“If not now, I say, when?” This was the answer given by Shirley Chisholm when running for the for the Democratic Party’s presidential nomination in 1972. One of the three women profiled by Ellen Fitzpatrick in her book The Highest Glass Ceiling: Women’s Quest for the American Presidency, as the first black woman to attempt the nomination, Chisholm had both sexism and racism to content with.
But, as evidenced by the above quote, the racism and sexism that plagued Chisholm’s campaign did not deter her much; at least in Fitzpatrick’s retelling. Much like the other women profiled in The Highest Glass Ceiling, Margaret Chase Smith and Victoria Woodhull, Chisholm was no stranger to firsts, or the prejudice accompanying them. When Margaret Chase Smith was elected to the House of Representatives, she would use public restrooms or walk back to her office to use the restroom in her office, as there were no restrooms for women near the House floor. (In fact women didn’t get a restroom off the House floor until 2011; the Senate got one in 1993.) When Victoria Woodhull ran for President in 1872, women did not yet have the vote.
Indeed, The Highest Glass Ceiling is peppered with instances of prejudice and discrimination so frequent that they become the thread with which one can trace the similarities in the stories of three otherwise extremely different women. For example, although on opposite sides of the aisle, both Margaret Chase Smith (Republican) and Shirley Chisholm (Democrat) had very efficacious careers in Congress. Not only did they stand on numerous committees and sponsor countless pieces of legislation, they also spoke out on the most challenging issues of their time. Only only four months into his anti-Communist campaign, Margaret Chase Smith gave a “Declaration of Conscience” speech against Joseph McCarthy’s tactics, calling on Republicans and Democrats alike to stop “being tools and victims of totalitarian techniques -- techniques that, if continued her unchecked, will surely end what we have come to cherish as the American way of life.” Although only seven other Congressmen formally supported her at the time, financier and political consultant Bernard Baruch is reported to have said that if a man had delivered Smith’s speech, “he would be the next President of the United States.”

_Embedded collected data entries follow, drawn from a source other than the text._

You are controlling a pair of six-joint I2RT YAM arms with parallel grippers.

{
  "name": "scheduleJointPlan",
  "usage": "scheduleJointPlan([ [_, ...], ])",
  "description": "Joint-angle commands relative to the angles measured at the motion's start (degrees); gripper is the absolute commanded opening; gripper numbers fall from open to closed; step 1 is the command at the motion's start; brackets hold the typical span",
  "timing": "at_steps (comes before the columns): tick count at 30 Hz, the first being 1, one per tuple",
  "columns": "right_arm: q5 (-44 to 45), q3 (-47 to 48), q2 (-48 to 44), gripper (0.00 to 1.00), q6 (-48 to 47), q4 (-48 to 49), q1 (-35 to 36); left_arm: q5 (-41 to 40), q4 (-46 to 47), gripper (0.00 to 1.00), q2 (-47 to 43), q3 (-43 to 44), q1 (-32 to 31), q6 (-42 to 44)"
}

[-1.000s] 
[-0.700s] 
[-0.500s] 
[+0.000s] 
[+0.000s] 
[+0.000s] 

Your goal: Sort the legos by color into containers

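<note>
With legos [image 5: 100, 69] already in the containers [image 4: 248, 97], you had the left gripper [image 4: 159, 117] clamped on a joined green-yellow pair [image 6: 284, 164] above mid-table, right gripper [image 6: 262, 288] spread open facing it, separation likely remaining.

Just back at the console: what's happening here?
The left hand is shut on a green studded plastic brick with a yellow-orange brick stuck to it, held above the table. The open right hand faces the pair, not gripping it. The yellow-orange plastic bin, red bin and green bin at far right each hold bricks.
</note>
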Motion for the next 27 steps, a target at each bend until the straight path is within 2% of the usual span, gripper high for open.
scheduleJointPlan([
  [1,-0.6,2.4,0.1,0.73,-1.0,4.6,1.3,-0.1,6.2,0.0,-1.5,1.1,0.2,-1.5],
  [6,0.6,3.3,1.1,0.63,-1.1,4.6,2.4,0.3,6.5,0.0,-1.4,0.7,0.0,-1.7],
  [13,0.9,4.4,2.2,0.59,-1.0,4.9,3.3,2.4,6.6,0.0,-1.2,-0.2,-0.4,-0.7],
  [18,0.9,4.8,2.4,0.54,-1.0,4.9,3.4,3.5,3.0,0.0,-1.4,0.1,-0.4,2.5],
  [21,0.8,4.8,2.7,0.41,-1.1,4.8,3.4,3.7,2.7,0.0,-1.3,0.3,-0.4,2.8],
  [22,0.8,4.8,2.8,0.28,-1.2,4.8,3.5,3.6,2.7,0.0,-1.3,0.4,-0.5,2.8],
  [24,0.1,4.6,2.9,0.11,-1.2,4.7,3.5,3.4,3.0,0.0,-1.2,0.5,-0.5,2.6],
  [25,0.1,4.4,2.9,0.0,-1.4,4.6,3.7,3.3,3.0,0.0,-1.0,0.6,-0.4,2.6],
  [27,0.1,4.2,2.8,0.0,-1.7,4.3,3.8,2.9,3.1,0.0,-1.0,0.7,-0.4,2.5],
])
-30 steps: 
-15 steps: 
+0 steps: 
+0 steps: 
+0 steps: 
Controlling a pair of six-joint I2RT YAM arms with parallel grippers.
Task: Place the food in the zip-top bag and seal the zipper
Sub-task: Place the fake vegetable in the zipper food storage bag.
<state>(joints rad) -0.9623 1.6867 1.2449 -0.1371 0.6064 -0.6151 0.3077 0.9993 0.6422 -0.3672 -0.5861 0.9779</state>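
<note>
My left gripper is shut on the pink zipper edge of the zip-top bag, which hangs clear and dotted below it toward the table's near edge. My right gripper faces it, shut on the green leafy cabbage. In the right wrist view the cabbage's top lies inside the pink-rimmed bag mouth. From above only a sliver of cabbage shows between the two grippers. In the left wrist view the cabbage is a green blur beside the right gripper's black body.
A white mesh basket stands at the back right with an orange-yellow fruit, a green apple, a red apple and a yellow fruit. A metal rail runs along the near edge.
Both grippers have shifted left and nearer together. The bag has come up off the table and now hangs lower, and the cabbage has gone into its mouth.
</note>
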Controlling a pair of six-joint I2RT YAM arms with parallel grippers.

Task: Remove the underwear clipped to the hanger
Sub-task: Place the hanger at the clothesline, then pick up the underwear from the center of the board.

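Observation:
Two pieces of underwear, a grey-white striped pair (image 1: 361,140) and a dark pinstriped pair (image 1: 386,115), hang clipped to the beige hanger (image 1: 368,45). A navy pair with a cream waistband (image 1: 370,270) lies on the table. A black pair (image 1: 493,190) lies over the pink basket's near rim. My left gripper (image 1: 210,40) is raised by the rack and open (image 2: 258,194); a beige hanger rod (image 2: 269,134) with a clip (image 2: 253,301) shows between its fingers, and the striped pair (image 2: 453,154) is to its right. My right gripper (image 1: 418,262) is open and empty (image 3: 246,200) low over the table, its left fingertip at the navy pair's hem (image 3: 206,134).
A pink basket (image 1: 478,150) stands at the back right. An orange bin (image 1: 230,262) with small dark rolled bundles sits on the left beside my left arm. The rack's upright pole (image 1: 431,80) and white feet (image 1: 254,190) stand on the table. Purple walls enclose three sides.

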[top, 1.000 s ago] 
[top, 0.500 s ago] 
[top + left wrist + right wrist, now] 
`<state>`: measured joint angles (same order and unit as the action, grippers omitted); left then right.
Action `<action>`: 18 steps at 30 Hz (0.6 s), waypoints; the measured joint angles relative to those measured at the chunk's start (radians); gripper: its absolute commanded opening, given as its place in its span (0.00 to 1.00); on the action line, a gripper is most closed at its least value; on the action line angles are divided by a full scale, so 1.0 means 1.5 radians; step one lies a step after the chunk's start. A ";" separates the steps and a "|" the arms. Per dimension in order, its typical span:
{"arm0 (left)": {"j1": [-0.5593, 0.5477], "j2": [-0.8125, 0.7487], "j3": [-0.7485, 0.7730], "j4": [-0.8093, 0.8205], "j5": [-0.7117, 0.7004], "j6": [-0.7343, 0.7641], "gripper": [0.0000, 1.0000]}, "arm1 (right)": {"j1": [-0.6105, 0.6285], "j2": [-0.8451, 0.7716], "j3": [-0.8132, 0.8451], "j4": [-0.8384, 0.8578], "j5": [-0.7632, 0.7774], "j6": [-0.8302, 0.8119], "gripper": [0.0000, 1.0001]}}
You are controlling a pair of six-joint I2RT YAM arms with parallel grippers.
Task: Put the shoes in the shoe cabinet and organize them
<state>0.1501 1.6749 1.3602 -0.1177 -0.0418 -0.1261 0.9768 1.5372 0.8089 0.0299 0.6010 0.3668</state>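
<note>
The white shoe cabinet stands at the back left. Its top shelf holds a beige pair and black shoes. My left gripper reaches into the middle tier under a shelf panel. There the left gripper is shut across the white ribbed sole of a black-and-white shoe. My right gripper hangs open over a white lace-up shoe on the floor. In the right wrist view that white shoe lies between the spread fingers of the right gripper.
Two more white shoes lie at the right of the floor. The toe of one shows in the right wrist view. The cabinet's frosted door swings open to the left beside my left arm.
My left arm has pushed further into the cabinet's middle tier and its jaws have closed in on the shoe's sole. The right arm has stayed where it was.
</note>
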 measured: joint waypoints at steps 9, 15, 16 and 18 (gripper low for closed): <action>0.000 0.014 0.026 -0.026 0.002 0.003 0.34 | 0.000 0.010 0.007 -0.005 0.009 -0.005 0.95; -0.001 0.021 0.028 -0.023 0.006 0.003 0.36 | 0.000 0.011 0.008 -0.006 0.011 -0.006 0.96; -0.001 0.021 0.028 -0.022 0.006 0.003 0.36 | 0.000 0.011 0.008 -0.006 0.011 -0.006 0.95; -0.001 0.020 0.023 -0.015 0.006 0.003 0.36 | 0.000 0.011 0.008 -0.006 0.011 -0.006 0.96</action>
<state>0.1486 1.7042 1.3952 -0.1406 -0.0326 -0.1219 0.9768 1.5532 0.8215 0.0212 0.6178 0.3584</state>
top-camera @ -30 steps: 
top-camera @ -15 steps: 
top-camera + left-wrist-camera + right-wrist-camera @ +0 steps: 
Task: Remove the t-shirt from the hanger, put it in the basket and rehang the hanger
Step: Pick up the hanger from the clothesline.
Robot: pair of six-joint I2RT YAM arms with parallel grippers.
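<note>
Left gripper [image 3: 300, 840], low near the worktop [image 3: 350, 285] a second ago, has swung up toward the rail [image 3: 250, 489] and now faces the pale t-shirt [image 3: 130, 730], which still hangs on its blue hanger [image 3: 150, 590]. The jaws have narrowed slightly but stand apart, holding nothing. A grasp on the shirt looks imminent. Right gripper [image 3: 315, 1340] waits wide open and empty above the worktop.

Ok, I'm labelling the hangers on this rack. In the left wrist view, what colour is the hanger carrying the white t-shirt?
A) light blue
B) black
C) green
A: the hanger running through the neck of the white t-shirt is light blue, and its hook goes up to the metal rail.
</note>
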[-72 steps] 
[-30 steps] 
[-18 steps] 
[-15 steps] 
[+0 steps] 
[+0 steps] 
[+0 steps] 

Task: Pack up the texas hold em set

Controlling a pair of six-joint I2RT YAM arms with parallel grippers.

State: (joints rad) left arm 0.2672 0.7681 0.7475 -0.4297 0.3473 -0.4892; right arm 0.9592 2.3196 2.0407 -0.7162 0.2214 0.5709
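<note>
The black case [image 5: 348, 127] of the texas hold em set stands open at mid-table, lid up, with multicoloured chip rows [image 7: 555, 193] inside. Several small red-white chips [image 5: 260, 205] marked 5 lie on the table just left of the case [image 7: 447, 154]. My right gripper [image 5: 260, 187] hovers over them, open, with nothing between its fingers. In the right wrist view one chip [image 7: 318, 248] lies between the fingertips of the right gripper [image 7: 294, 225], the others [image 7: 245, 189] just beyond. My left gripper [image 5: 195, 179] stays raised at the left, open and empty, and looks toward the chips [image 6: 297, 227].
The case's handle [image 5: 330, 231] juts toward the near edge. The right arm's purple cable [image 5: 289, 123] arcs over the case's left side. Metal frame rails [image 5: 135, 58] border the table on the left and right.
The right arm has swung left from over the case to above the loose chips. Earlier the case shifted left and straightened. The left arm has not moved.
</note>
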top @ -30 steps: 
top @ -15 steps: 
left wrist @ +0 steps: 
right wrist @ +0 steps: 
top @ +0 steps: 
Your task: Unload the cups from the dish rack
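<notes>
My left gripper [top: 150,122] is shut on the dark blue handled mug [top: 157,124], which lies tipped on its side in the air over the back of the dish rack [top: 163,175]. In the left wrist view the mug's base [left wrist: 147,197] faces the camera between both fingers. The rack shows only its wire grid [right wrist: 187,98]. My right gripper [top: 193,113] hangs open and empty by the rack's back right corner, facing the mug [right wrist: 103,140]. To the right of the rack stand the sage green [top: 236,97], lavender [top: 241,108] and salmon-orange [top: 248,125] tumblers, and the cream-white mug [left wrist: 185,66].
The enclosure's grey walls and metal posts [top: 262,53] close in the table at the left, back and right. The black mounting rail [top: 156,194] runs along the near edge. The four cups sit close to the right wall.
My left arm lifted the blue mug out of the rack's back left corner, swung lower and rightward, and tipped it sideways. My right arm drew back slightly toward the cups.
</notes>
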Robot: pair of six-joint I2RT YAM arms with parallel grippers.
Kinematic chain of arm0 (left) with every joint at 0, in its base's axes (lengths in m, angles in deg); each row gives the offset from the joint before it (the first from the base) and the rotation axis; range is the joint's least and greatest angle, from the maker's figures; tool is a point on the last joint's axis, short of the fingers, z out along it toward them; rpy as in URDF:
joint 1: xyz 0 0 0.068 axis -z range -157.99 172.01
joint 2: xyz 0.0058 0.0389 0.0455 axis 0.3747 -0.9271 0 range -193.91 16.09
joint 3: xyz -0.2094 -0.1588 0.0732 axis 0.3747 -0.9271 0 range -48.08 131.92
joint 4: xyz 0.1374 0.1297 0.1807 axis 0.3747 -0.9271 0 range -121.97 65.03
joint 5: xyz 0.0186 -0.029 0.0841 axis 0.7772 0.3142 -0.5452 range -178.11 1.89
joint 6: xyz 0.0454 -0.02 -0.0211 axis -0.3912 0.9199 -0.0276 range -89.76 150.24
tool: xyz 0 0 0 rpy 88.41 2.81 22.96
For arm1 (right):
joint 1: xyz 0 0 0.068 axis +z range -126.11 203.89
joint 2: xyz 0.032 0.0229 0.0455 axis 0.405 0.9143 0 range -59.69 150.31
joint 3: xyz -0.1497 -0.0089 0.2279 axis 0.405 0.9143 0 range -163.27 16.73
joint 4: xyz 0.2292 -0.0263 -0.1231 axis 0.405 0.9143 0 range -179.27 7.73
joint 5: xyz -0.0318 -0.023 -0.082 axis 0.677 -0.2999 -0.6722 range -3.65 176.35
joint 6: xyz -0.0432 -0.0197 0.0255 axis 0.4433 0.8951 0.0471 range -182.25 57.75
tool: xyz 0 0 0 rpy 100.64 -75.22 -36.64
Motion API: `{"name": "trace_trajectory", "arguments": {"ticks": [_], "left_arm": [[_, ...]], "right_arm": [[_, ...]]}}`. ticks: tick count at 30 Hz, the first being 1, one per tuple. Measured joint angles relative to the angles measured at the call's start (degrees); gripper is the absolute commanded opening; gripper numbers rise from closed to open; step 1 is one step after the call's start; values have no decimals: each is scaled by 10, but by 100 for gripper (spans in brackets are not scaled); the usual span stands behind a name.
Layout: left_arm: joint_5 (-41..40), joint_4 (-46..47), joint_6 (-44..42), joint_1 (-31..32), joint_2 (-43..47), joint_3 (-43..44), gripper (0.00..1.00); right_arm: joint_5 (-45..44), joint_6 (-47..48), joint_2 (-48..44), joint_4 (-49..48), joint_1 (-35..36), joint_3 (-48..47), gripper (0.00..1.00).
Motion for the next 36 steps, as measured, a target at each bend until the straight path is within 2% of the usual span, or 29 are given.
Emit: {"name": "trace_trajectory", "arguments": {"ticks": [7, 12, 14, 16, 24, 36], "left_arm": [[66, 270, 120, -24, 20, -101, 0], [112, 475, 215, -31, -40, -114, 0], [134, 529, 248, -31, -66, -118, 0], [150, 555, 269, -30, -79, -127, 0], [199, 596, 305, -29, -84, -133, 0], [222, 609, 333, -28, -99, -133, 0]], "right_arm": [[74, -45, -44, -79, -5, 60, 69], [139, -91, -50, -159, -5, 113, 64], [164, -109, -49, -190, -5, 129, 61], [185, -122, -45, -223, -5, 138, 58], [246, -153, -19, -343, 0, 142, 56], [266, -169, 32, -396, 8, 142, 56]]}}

Similar anecdotes are recounted frequently throughout the three women’s chapters, although the peculiarities of Victoria Woodhull’s campaign make her story somewhat of an outlier (the Spiritualism, the fact that she promoted herself as a clairvoyant, the relationship with Cornelius Vanderbilt). This, of course, may be due to the political climate at the time, and the fact that she was running for President a half a century before women had the vote, and a full century before Chisholm.
I was finishing this book while Hillary Clinton was in Philadelphia, accepting her party’s presidential nomination. I’ll admit that reading The Highest Glass Ceiling made me more excited about the historic nomination than I may have otherwise been. No doubt this was part of Fitzpatrick’s publisher’s aim -- to capitalize on the fervor around the first woman candidate of a major political party. It also makes clear that so little has changed in the national political arena; Clinton is still on the receiving end of incredible levels of sexism, routinely receiving public judgments that would never be leveled at a male candidate. However, like her predecessors Woodhull, Chase Smith, and Chisholm, she has also remained fairly unswayed. Perhaps we will someday get to a point where the level of strength and conviction exhibited by these women won’t be requisite for women candidates for president. For the past century and a half, though, the fire, resilience, and determination that marked all of these women’s political lives have remained much needed. And, I might add, they do make for a great story.
The Highest Glass Ceiling: Women’s Quest for the American Presidency
By Ellen Fitzpatrick
318 pp. Harvard University Press.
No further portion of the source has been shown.